Bir gün, kızı beklemiş ormanın girişinde. Kız korkmuş, kaçmış, ormana sığınmaya meyletmiş. Ama yakalamış o melun, kızı. Kız çaresiz korkuyla olacakları beklerken aklına kurt gelmiş. Öyle bir içten "Kurt!" demiş ki ağlayarak, hayvan ta ormanın derinliklerinden işitmiş arkadaşının sesini. Koşmuş durmuş o melunun karşısına. Kızı harap olmuş, o halde görünce tek hamlede parçalayıvermiş melun herifin boynunu.

Kızın köye dönecek hali yokmuş. Kendini toplayana kadar beklemiş orada. Kurt da yanı başında.

Gün batıp da kız hala evine dönmeyince, anası aramaya çıkmış yavrusunu. Bulmuş da. Kızı da... O melunun cansız cismini de... Kurdu da...

Kızı alıp eve getirmişler. Melunu da bırakmışlar orada kalsın. Kurt da ormana dönmüş.

O zihniyeti kötü, kanı bozuk da birinin evladıymış. Eh, o da merak etmiş yavrusunu.

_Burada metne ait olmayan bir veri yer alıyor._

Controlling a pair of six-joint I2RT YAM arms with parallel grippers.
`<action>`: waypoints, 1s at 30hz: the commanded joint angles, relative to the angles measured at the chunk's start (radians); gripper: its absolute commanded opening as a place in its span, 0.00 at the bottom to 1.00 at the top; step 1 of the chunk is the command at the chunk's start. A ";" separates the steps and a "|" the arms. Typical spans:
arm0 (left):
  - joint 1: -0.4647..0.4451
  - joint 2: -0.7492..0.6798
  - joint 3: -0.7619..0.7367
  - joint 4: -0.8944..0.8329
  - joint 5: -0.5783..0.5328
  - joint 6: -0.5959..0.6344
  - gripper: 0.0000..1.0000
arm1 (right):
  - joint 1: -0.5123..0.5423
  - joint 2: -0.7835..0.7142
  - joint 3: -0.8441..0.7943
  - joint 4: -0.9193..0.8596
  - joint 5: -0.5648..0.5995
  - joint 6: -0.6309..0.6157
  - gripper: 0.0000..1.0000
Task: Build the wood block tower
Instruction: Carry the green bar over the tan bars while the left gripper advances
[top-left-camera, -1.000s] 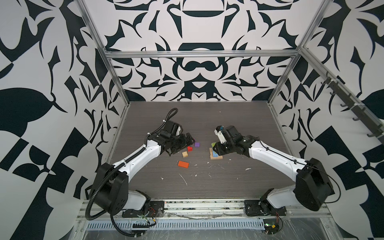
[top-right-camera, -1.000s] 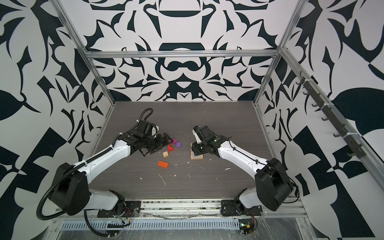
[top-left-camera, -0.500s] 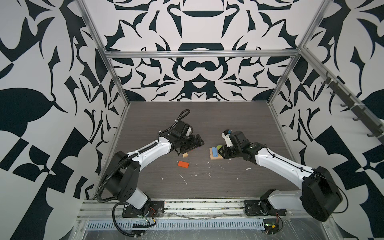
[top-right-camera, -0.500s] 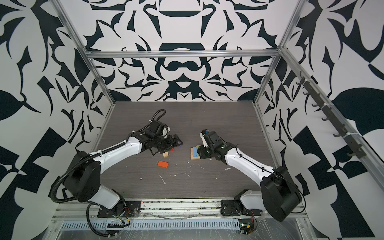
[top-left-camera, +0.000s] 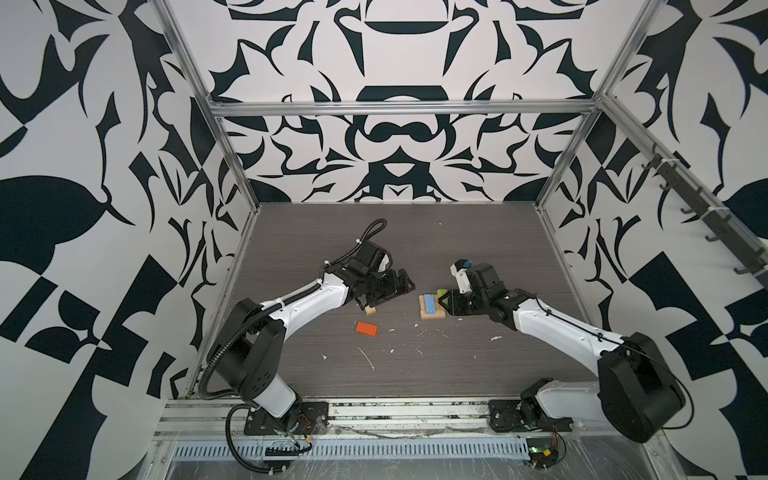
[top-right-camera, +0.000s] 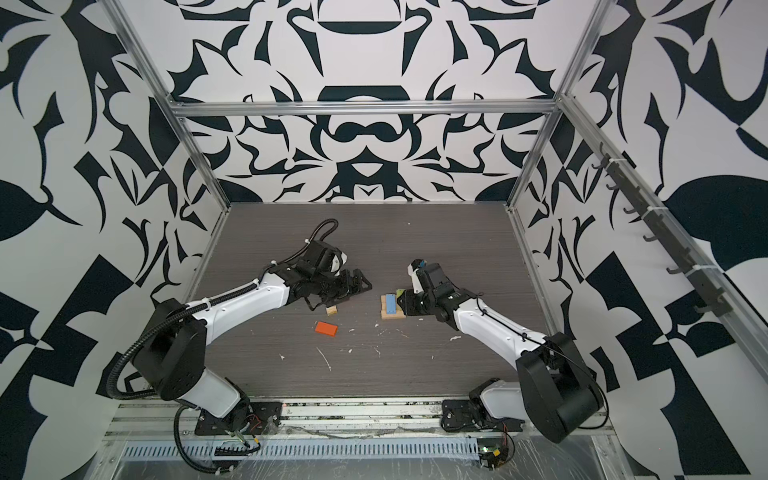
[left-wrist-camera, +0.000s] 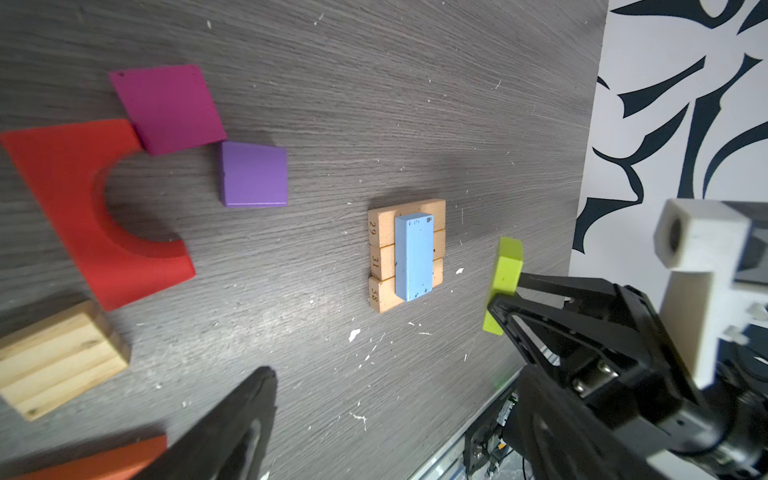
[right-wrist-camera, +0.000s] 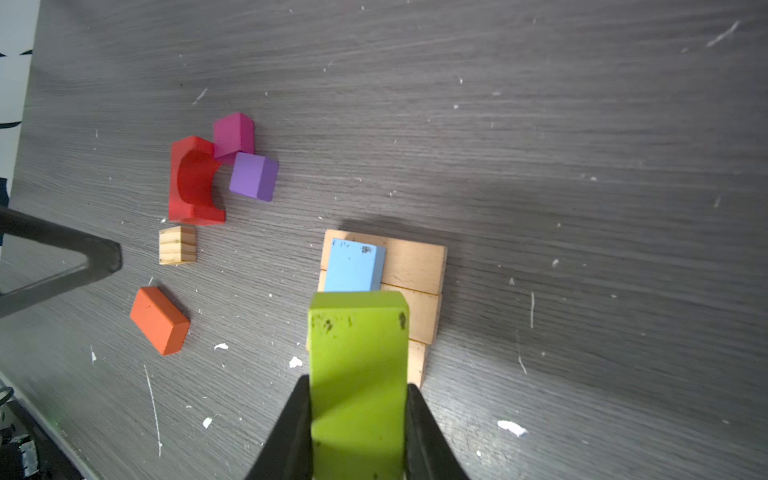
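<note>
Three tan planks (top-left-camera: 433, 316) (right-wrist-camera: 415, 266) lie side by side with a blue block (top-left-camera: 429, 304) (left-wrist-camera: 414, 255) flat on top. My right gripper (right-wrist-camera: 357, 386) (top-left-camera: 445, 300) is shut on a lime block (right-wrist-camera: 357, 353) (left-wrist-camera: 505, 274), held just right of the planks and off the table. My left gripper (top-left-camera: 399, 286) (left-wrist-camera: 386, 415) stands open and empty over a red arch (left-wrist-camera: 62, 199), a magenta block (left-wrist-camera: 166, 108) and a purple block (left-wrist-camera: 253, 174), which it hides in both top views. A tan cube (top-left-camera: 370, 310) sits just in front of it.
An orange block (top-left-camera: 366, 328) (right-wrist-camera: 159, 320) lies alone toward the front, left of the planks. White flecks dot the dark wood floor (top-left-camera: 415, 374). Patterned walls with metal frame posts (top-left-camera: 232, 166) close in the sides and back.
My left gripper has reached right over the loose coloured blocks. My right gripper, still holding the lime block, has drawn back to the right off the planks, leaving the blue block in view.
</note>
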 joint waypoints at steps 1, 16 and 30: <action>-0.006 0.020 0.031 0.009 0.005 -0.008 0.93 | -0.010 0.008 -0.012 0.066 -0.023 0.040 0.30; -0.014 0.028 0.031 0.014 0.005 -0.014 0.93 | -0.026 0.067 -0.028 0.119 -0.001 0.094 0.30; -0.015 0.027 0.032 0.014 0.005 -0.016 0.93 | -0.027 0.118 -0.018 0.147 -0.013 0.097 0.32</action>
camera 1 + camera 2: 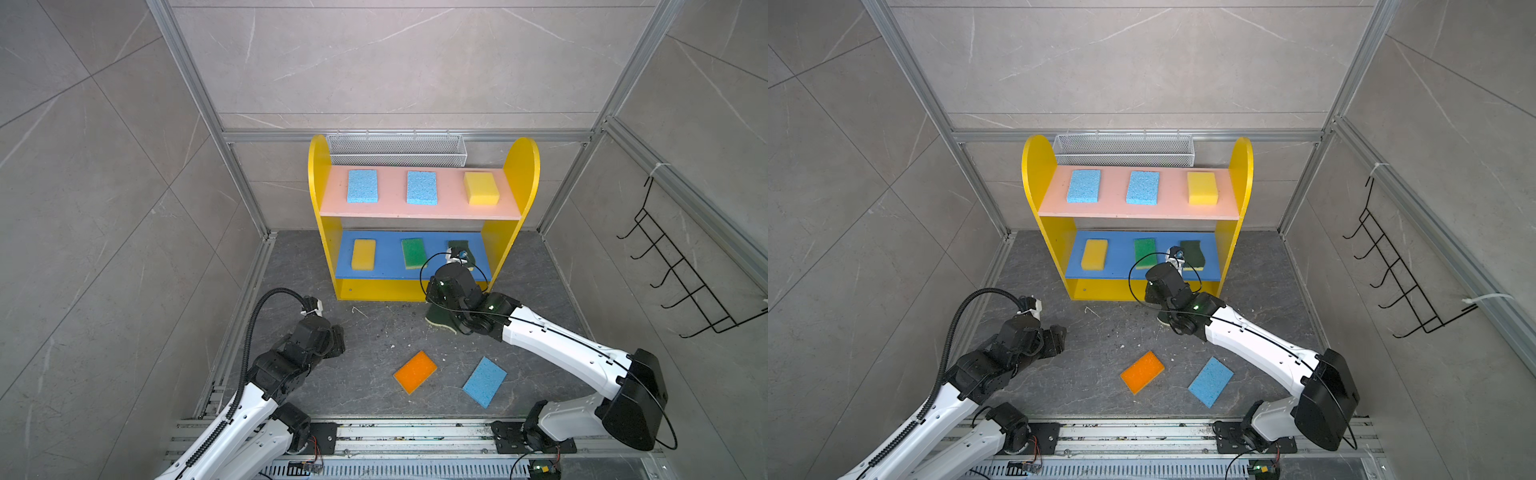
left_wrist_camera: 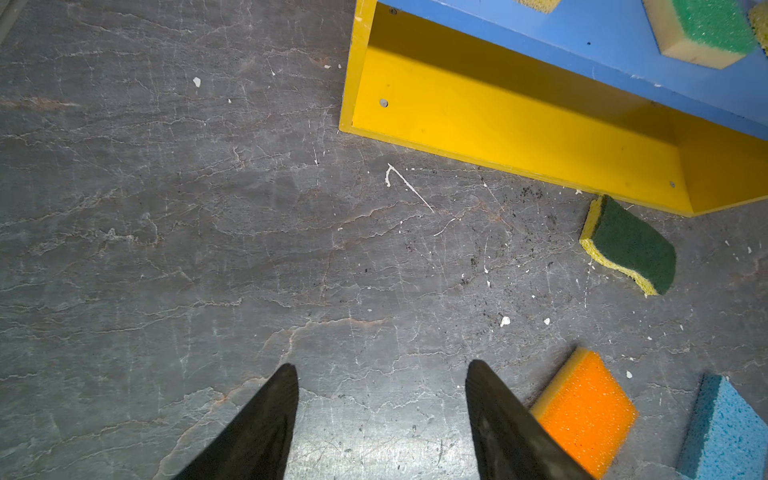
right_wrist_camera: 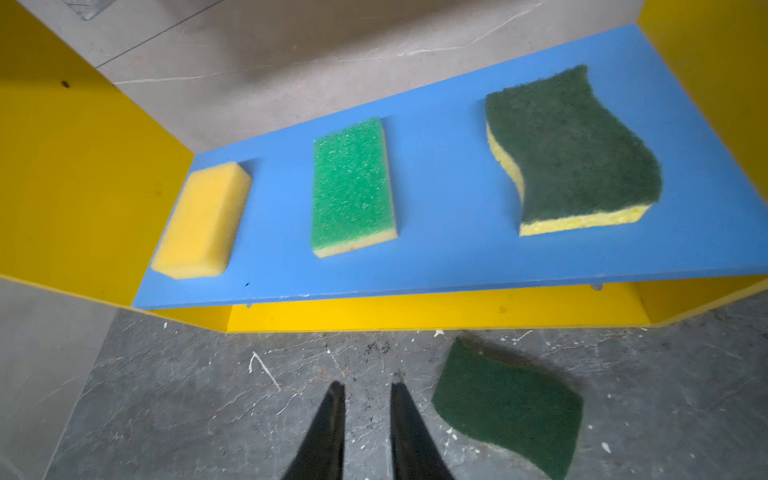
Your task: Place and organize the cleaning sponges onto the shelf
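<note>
Right end effector [image 3: 368, 388] narrow, empty, before small yellow-sided three-tier board shelf [image 1: 527, 166]; left end effector [image 2: 382, 370] wide, empty. Next likely: grasp dark-green wavy sponge [image 3: 511, 405] on surface [image 1: 374, 332] by shelf's right end. Orange rectangular sponge [image 1: 415, 371], light-blue rectangular sponge [image 1: 484, 381] lie nearer.

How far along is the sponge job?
Done: six sponges on the shelf, three on the pink board, three on the blue board. In hand: nothing; left gripper and right gripper empty. Left on the floor: dark-green wavy sponge, orange sponge, blue sponge.
</note>
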Motion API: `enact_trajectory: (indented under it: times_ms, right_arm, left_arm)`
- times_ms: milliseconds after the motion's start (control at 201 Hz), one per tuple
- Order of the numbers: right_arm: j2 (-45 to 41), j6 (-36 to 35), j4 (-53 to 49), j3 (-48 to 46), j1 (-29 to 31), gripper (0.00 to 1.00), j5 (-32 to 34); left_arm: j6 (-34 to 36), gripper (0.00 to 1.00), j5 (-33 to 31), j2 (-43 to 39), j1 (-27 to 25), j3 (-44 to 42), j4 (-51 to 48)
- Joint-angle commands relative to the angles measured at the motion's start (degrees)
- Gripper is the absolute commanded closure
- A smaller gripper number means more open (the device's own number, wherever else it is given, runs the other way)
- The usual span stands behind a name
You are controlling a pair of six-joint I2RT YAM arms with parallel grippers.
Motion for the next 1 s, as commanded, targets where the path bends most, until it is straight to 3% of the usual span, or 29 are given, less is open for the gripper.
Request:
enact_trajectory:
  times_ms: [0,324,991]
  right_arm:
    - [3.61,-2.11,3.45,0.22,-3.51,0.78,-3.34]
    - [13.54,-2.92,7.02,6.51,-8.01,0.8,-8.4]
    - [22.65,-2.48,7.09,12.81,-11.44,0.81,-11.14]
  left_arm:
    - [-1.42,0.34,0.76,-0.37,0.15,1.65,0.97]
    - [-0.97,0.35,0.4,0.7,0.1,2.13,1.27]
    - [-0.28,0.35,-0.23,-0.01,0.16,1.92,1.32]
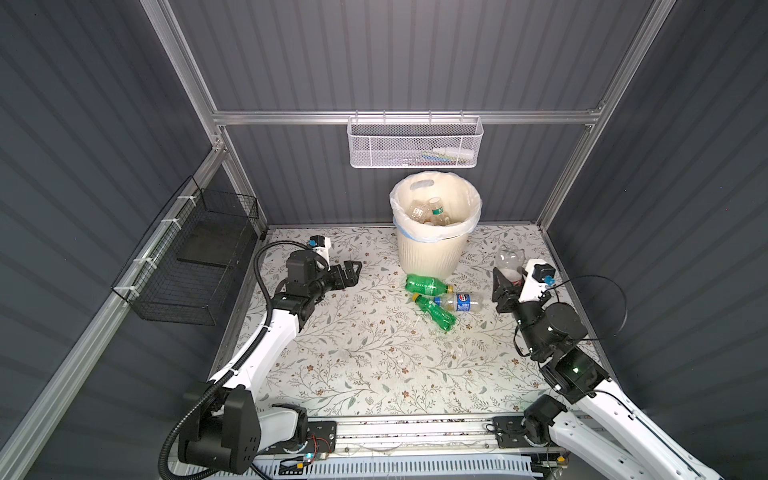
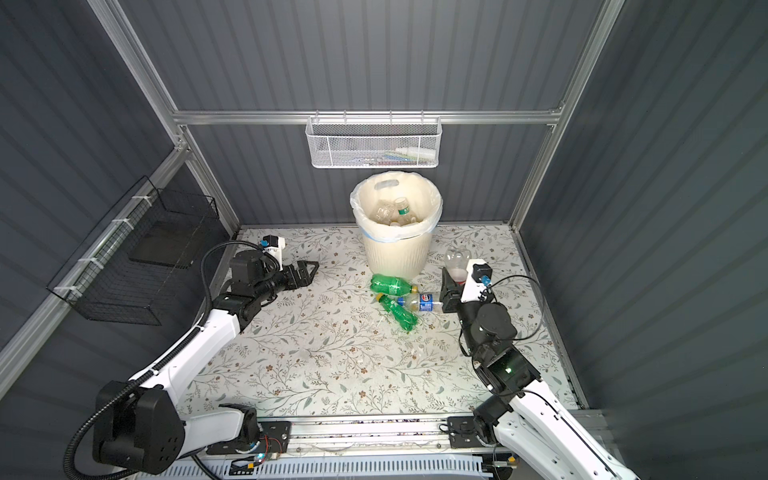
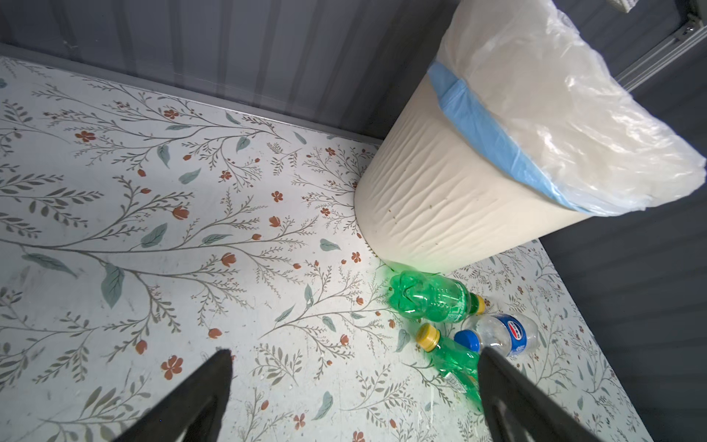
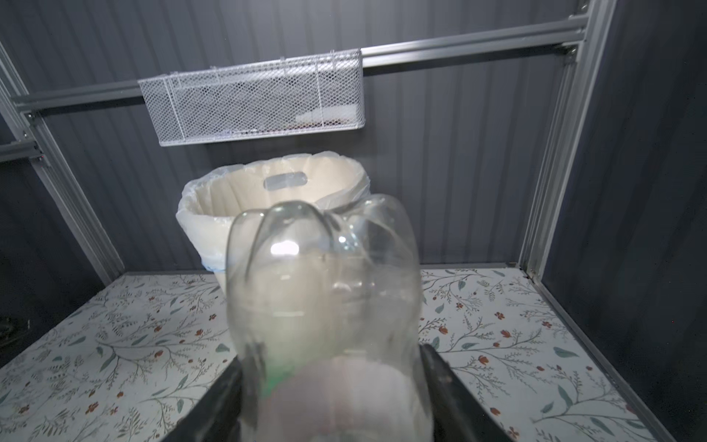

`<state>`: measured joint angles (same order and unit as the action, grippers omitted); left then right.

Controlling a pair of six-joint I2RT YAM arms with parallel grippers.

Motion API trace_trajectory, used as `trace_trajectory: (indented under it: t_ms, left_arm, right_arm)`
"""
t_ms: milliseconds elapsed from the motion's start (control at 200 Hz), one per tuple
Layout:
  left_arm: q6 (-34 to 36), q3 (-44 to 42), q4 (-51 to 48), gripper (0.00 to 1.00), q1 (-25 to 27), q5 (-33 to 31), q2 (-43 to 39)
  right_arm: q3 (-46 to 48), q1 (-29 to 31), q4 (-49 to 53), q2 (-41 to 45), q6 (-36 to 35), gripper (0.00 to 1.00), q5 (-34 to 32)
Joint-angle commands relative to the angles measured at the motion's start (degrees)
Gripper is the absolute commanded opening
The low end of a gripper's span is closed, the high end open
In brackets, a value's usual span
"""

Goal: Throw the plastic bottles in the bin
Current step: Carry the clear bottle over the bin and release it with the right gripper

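The bin stands at the back middle of the floral table, with several bottles inside it. Two green bottles and a clear bottle with a blue label lie just in front of the bin; the left wrist view shows them too. My right gripper is shut on a clear bottle, held base-up to the right of the bin. My left gripper is open and empty, left of the bin.
A white mesh basket hangs on the back rail above the bin. A black wire basket is fixed to the left wall. Dark ribbed walls and aluminium posts close in the table on three sides.
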<state>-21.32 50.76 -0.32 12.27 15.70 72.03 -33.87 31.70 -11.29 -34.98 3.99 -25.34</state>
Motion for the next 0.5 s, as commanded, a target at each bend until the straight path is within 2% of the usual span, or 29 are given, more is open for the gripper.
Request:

Lakin bu kanı bozuk herif köyün hatırı sayılır, sözü geçer bir ağasının oğluymuş. Tüm köyü seferber etmiş oğlunu bulmak için. Ormanın önünde de bulmuşlar.

İzlerden belliymiş bunu bir kurdun yaptığı. Derken aklı kendine yetmez biri çıkmış, anlatmış melunun kıza düşkünlüğünü. Kızın ormana sürekli gittiği de bilinen bir şey olduğundan. hemen kendinden yönlü, bağdaştırmış adam olayları.

Kızı da anasına yakalayıp bağlamışlar bir ağaca. Günlerce gecelerce aç susuz bekletmişler orada. Anası zaten yaşlı kadının tekiymiş, ölüvermiş hemen. Ama almamışlar cesedini. Kızcağız, günler sonra bir gece, anlayınca vaktinin geldiğini, son nefesinde, son gücüyle bir kelam edip "Kurt!", demiş yine. Etraflarında onlardan yüz çevirmiş, kendi işine gücüne bakan ahaliden birkaçı duymuş kızı. Önemsememiş. Kız da canını vermiş.